→ **TASK INSTRUCTIONS**:
If a line in the entries below includes the string "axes", copy it out.

→ **Records from a data collection**:
========================
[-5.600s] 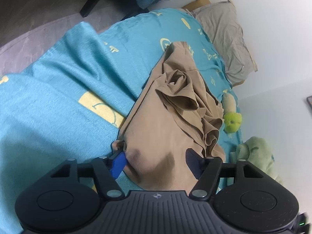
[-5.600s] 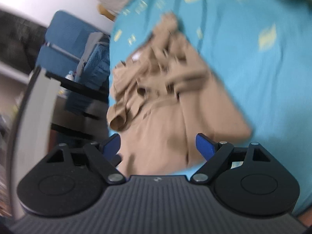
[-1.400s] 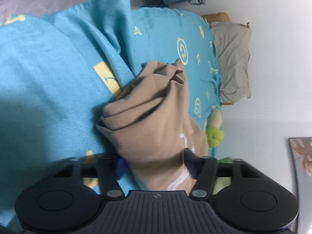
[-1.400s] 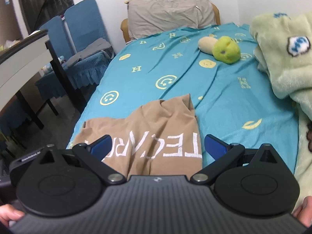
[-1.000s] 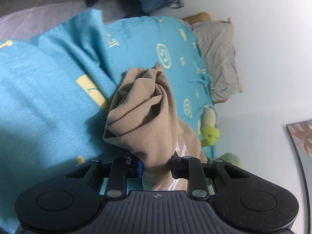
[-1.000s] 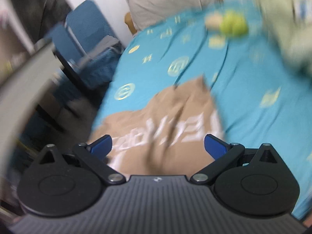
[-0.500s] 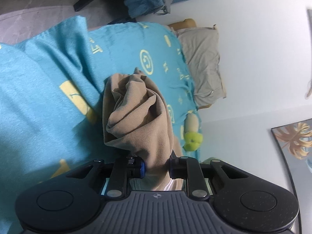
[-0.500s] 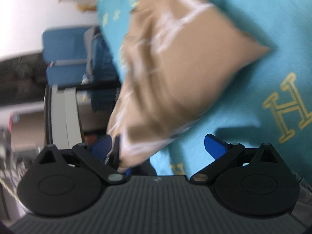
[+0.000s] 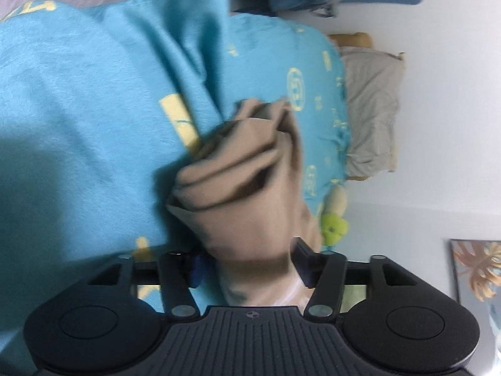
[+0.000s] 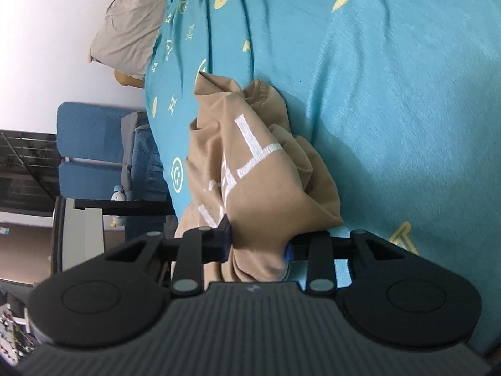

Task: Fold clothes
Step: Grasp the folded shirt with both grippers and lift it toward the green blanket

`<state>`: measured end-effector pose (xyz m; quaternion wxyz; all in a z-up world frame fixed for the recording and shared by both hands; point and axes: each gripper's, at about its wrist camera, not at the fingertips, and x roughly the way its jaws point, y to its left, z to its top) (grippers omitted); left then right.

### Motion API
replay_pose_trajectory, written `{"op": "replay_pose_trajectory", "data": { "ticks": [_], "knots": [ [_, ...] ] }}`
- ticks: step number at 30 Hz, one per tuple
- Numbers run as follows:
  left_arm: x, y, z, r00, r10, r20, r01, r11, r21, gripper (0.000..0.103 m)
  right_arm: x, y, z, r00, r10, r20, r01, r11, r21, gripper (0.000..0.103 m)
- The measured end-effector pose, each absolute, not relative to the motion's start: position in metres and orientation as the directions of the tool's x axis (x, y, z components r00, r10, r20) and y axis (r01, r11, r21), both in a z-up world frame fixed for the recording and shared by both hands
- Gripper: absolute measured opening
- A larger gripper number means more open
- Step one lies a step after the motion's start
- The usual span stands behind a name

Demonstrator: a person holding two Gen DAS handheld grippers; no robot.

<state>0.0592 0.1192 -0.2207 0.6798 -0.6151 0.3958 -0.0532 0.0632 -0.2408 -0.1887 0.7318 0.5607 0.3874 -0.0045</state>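
Tan shirt (image 10: 263, 169) bunched in soft rumpled folds, white embroidered lettering across it, lay on the turquoise bedsheet (image 10: 391, 94), long axis running away toward the grey pillow (image 10: 131, 25). Left gripper (image 9: 249, 264): fingers opening, cloth between them, contact unclear through blur. Right gripper (image 10: 256, 241): fingers closing, pinched on a thick fold.

The left gripper (image 9: 250, 264) is opening around bunched tan cloth; the right gripper (image 10: 257, 241) is closing, fingers (image 10: 224, 235) pinching cloth.
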Motion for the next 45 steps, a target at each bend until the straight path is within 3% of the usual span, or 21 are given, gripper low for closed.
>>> {"op": "replay_pose_trajectory", "data": {
  "ticks": [8,16,22,28,37,41,45],
  "knots": [
    [0.062,0.127,-0.204,0.707,-0.551,-0.443,-0.361,0.258,-0.896,0.025,0.064,-0.250,-0.163,0.713,0.407,-0.570,0.392,0.443,0.806,0.026],
    [0.043,0.109,-0.105,0.711,-0.584,-0.392,-0.240,0.322,-0.916,0.023,0.026,-0.263,-0.101,0.752,0.388,-0.533,0.367,0.425,0.827,0.025],
    [0.017,0.057,-0.026,0.701,-0.618,-0.355,-0.171,0.337,-0.926,0.023,-0.016,-0.307,-0.041,0.830,0.336,-0.444,0.298,0.406,0.864,0.025],
    [0.036,-0.061,0.039,0.642,-0.700,-0.311,-0.076,0.346,-0.935,0.023,-0.046,-0.403,0.027,0.896,0.218,-0.387,0.269,0.427,0.863,0.025],
    [0.110,-0.308,0.112,0.461,-0.859,-0.225,0.116,0.309,-0.944,0.023,-0.062,-0.600,0.119,0.952,-0.048,-0.301,0.287,0.480,0.829,0.025],
    [0.137,-0.408,0.123,0.392,-0.896,-0.208,0.214,0.308,-0.927,0.023,-0.063,-0.666,0.145,0.951,-0.152,-0.270,0.309,0.533,0.788,0.025],
    [0.153,-0.483,0.103,0.323,-0.916,-0.240,0.310,0.341,-0.887,0.024,-0.069,-0.703,0.139,0.918,-0.237,-0.319,0.397,0.580,0.711,0.025]
  ]
}}
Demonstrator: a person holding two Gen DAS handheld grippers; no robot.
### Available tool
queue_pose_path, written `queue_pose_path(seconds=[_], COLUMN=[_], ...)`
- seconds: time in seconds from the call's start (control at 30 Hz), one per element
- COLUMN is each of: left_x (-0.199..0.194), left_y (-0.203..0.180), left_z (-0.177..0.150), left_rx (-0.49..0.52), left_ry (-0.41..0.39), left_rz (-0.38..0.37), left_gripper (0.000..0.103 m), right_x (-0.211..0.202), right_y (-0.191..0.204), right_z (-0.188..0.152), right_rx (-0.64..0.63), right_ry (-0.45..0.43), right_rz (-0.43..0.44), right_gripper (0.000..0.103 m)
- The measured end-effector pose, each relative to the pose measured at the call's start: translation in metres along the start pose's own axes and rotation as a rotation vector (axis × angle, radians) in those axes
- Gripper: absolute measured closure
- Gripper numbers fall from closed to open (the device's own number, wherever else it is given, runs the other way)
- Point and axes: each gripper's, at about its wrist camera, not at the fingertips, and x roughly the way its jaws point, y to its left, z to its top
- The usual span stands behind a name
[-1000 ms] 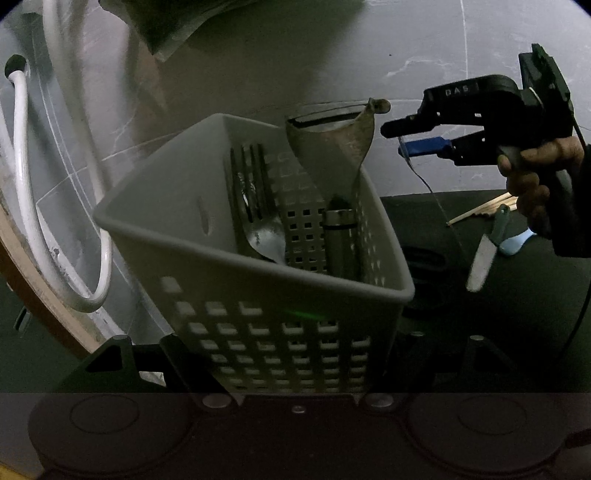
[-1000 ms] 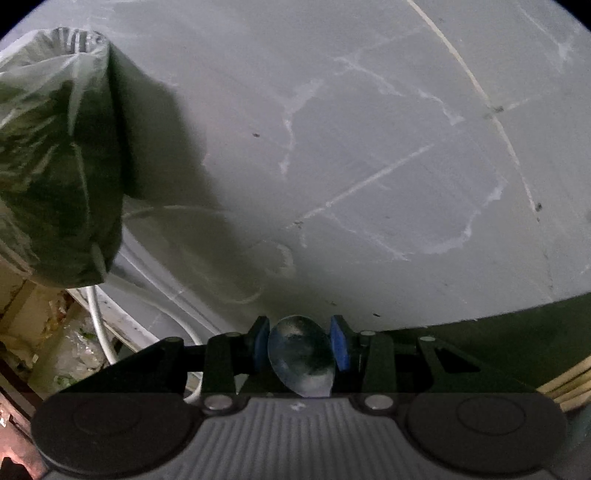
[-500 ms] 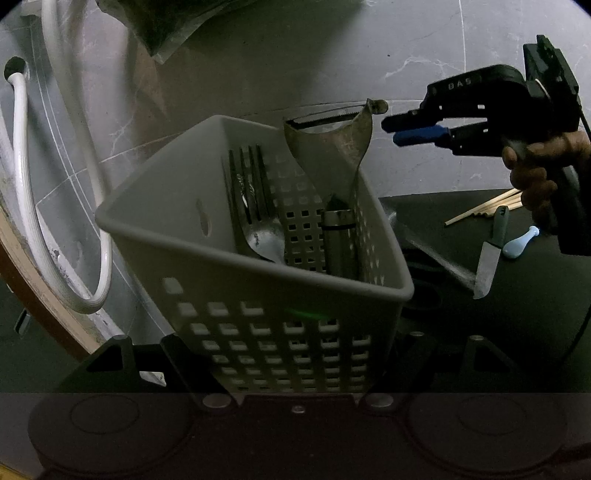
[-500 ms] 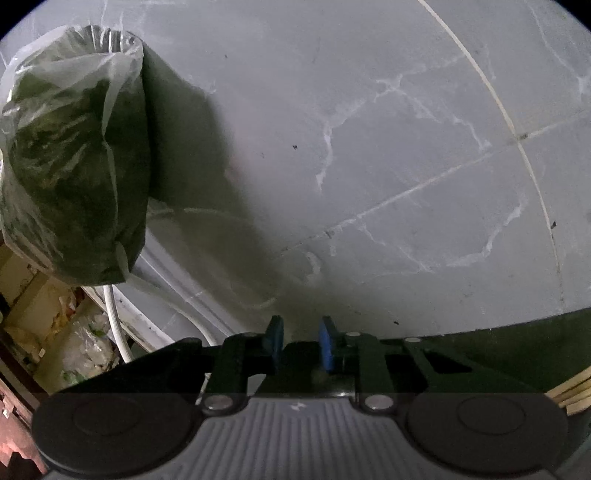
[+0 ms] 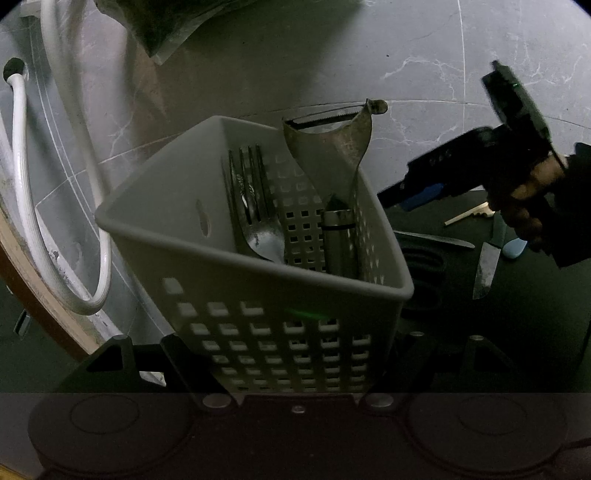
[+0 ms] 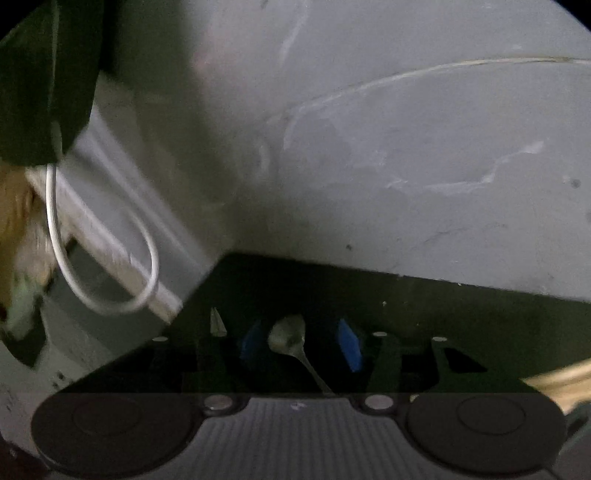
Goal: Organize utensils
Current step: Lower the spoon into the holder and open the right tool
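My left gripper (image 5: 291,347) is shut on a white perforated basket (image 5: 229,236), which fills the left wrist view. A fork (image 5: 255,218) and a metal peeler (image 5: 332,147) stand inside it. To its right a hand holds my right gripper (image 5: 417,195) low over a dark mat (image 5: 517,332). In the right wrist view the right gripper (image 6: 299,345) has its blue pads (image 6: 349,347) wide apart, and the jaws are opening. A small spoon (image 6: 288,334) lies on the mat (image 6: 443,306) between the pads, touched by neither.
A knife (image 5: 487,262), a light blue utensil (image 5: 515,248), pale chopsticks (image 5: 469,216) and a long metal utensil (image 5: 436,239) lie on the mat right of the basket. White hoses (image 5: 22,184) curve at the left. A dark plastic bag (image 5: 162,26) sits behind.
A second ago the right gripper's pads held a spoon bowl. They then closed with nothing between them, and now stand wide apart over the spoon on the mat. The right gripper dropped lower. The left one stayed still.
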Motion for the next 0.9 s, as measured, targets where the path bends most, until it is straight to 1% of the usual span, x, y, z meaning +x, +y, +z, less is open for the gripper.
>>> queue_pose_path(seconds=[0.13, 0.2, 0.3, 0.33, 0.37, 0.4, 0.43, 0.5, 0.63, 0.8, 0.9], left_x=[0.0, 0.0, 0.001, 0.001, 0.001, 0.001, 0.001, 0.001, 0.0, 0.0, 0.0], left_y=[0.0, 0.0, 0.0, 0.001, 0.0, 0.001, 0.001, 0.001, 0.0, 0.001, 0.001], left_z=[0.0, 0.0, 0.001, 0.001, 0.001, 0.001, 0.001, 0.001, 0.001, -0.001, -0.003], left_rx=[0.0, 0.0, 0.0, 0.0, 0.0, 0.0, 0.0, 0.001, 0.006, 0.016, 0.028], left_ry=[0.0, 0.001, 0.002, 0.002, 0.003, 0.003, 0.002, 0.002, -0.001, -0.008, -0.014], left_rz=[-0.001, 0.0, -0.001, -0.001, -0.001, -0.001, -0.002, -0.002, -0.004, -0.008, -0.014], left_gripper=[0.021, 0.021, 0.021, 0.021, 0.021, 0.021, 0.021, 0.021, 0.021, 0.021, 0.022], right_x=[0.019, 0.027, 0.032, 0.034, 0.034, 0.036, 0.037, 0.036, 0.029, -0.006, -0.044], right_y=[0.011, 0.02, 0.036, 0.042, 0.044, 0.049, 0.053, 0.059, 0.063, 0.071, 0.087], right_z=[0.008, 0.008, 0.004, 0.005, 0.003, 0.001, -0.001, -0.004, -0.01, -0.011, -0.012], right_rx=[-0.155, -0.25, -0.376, -0.412, -0.443, -0.472, -0.497, -0.516, -0.467, -0.36, -0.306], right_ry=[0.117, 0.174, 0.204, 0.21, 0.211, 0.209, 0.206, 0.199, 0.141, -0.039, -0.189], right_rz=[0.001, 0.0, -0.023, -0.034, -0.046, -0.06, -0.073, -0.086, -0.113, -0.114, -0.098], right_gripper=[0.048, 0.053, 0.059, 0.069, 0.082, 0.087, 0.095, 0.098, 0.099, 0.099, 0.099])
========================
→ **THE ANSWER**:
`<state>`: measured end-effector pose (xyz m; quaternion wxyz; all in a z-up world frame fixed for the recording and shared by both hands; point and axes: each gripper's, at about its wrist camera, not at the fingertips, and x roughly the way its jaws point, y to its left, z to its top) (grippers omitted); left then right.
- The measured end-effector pose, each relative to the pose measured at the call's start: translation in metres along the start pose's own axes and rotation as a rotation vector (axis × angle, radians) in those axes
- Point and axes: each gripper's, at about its wrist camera, not at the fingertips, and x roughly the way its jaws point, y to its left, z to its top

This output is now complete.